-------- DATA IN THIS EXERCISE
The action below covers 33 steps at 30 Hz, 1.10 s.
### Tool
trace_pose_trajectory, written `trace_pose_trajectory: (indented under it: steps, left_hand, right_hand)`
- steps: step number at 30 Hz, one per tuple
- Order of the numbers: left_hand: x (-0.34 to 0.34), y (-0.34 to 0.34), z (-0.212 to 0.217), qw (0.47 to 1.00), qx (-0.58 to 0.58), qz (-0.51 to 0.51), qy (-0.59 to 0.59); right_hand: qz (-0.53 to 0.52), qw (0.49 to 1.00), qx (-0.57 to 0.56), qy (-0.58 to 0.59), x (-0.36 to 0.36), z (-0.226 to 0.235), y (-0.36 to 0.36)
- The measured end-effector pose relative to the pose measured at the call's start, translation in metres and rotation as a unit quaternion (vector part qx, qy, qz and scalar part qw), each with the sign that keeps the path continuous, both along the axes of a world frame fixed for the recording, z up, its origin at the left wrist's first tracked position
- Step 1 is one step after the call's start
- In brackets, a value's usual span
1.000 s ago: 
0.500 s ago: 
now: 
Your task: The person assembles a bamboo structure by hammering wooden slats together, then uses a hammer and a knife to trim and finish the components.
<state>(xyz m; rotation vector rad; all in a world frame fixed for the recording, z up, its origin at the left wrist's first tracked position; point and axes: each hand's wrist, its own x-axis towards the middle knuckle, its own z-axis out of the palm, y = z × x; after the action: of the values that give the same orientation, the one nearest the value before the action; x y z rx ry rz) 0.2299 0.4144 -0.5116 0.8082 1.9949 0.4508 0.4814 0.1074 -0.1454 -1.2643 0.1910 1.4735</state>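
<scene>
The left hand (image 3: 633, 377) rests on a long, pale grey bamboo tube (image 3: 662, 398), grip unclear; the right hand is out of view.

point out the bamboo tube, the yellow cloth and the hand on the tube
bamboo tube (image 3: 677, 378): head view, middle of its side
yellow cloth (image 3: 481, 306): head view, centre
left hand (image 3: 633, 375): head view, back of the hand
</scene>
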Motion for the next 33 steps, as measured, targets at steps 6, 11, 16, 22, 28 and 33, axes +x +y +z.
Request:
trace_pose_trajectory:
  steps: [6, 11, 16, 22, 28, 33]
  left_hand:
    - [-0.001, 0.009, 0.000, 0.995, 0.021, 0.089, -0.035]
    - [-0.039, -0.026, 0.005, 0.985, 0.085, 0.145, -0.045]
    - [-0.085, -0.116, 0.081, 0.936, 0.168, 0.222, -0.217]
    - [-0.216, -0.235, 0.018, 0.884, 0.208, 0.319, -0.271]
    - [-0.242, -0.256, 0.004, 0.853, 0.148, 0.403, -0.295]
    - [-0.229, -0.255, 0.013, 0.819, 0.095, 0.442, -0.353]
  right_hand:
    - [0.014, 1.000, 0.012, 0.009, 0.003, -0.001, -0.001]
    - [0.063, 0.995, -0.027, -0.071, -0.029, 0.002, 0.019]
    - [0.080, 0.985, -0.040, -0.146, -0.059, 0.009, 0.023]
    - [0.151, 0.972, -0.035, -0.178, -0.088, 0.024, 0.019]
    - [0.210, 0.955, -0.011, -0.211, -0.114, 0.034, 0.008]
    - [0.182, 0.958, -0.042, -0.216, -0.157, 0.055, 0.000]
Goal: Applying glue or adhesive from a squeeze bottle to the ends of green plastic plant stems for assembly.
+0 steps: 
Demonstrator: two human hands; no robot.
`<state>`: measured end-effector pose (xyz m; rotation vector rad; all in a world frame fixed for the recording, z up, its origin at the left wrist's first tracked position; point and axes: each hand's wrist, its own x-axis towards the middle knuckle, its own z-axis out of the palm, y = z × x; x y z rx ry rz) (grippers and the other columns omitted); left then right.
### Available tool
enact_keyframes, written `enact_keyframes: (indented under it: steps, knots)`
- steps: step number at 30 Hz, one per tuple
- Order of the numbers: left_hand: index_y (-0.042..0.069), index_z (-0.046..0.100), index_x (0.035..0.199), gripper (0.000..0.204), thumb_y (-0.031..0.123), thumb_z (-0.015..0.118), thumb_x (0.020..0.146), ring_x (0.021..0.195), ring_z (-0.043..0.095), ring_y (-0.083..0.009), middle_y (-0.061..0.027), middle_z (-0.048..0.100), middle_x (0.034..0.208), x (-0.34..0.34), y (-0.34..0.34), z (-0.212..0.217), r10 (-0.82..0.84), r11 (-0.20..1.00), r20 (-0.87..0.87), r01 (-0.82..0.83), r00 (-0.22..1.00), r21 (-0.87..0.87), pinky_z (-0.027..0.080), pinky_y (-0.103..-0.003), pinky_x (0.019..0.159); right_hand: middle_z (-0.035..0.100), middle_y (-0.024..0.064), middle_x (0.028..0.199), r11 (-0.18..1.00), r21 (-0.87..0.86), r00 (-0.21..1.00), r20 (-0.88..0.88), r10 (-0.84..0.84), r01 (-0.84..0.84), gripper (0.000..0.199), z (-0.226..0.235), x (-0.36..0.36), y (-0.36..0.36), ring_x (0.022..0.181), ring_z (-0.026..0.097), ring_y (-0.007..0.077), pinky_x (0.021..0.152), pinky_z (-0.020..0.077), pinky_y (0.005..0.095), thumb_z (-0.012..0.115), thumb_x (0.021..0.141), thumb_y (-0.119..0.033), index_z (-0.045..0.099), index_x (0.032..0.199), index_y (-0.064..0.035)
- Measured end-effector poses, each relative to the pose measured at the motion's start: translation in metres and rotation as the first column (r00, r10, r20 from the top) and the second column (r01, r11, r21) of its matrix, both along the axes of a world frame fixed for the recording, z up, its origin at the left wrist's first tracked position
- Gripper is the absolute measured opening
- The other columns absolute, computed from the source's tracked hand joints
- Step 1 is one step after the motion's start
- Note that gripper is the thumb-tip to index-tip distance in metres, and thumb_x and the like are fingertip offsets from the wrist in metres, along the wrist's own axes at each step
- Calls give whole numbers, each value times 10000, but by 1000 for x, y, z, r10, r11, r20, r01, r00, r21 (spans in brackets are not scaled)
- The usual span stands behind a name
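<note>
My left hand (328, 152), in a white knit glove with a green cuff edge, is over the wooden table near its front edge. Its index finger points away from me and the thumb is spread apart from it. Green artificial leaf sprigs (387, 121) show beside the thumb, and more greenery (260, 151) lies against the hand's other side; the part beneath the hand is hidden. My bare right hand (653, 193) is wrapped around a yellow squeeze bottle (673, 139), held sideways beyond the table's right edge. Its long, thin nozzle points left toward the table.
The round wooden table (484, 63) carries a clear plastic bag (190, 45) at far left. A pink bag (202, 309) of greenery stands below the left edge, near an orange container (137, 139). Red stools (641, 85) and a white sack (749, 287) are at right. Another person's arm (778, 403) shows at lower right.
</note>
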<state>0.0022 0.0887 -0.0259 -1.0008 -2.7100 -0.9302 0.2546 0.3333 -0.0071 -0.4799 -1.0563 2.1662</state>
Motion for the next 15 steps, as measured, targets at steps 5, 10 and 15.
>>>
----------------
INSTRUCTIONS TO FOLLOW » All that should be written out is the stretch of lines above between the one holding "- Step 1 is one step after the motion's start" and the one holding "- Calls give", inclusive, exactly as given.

WRITTEN REPLY »
- Step 1 is one step after the motion's start
- Note that gripper is the thumb-tip to index-tip distance in metres, and thumb_x and the like are fingertip offsets from the wrist in metres, along the wrist's own axes at each step
- Calls give whole numbers, each value times 10000, but by 1000 for x, y, z, r10, r11, r20, r01, r00, r21 (spans in brackets are not scaled)

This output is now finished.